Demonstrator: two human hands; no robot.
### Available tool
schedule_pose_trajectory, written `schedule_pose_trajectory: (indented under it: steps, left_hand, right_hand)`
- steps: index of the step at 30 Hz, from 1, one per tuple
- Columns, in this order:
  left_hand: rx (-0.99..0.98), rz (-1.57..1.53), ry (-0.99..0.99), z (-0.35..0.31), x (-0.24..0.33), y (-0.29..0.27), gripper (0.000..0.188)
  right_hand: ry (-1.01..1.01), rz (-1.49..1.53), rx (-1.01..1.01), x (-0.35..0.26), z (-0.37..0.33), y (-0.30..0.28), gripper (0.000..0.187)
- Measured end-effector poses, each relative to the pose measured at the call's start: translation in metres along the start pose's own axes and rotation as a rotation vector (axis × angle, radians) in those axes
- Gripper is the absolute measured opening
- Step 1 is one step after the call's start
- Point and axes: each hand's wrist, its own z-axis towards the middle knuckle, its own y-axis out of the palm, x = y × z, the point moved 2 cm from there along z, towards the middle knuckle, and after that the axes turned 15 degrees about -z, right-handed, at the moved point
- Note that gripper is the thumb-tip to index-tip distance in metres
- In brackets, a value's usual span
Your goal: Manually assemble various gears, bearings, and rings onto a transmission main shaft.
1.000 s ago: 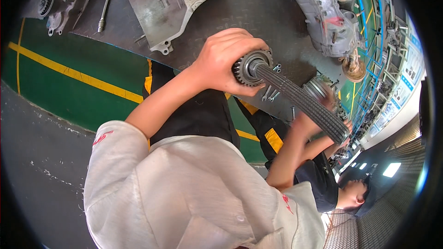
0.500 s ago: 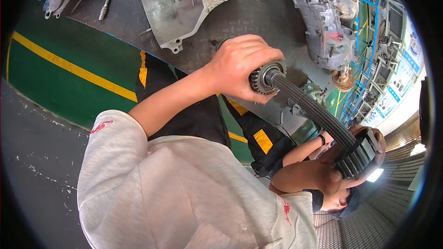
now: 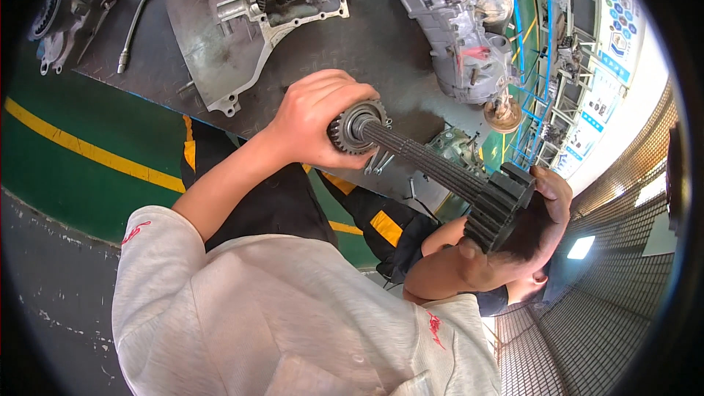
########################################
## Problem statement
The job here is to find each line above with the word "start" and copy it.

## Response to this task
- Measured end-effector poses, each relative to the pose measured at the call's start: translation in metres along the start pose's own axes and rotation as a rotation vector (axis × angle, radians) in those axes
- Step 1 is one step after the call's start

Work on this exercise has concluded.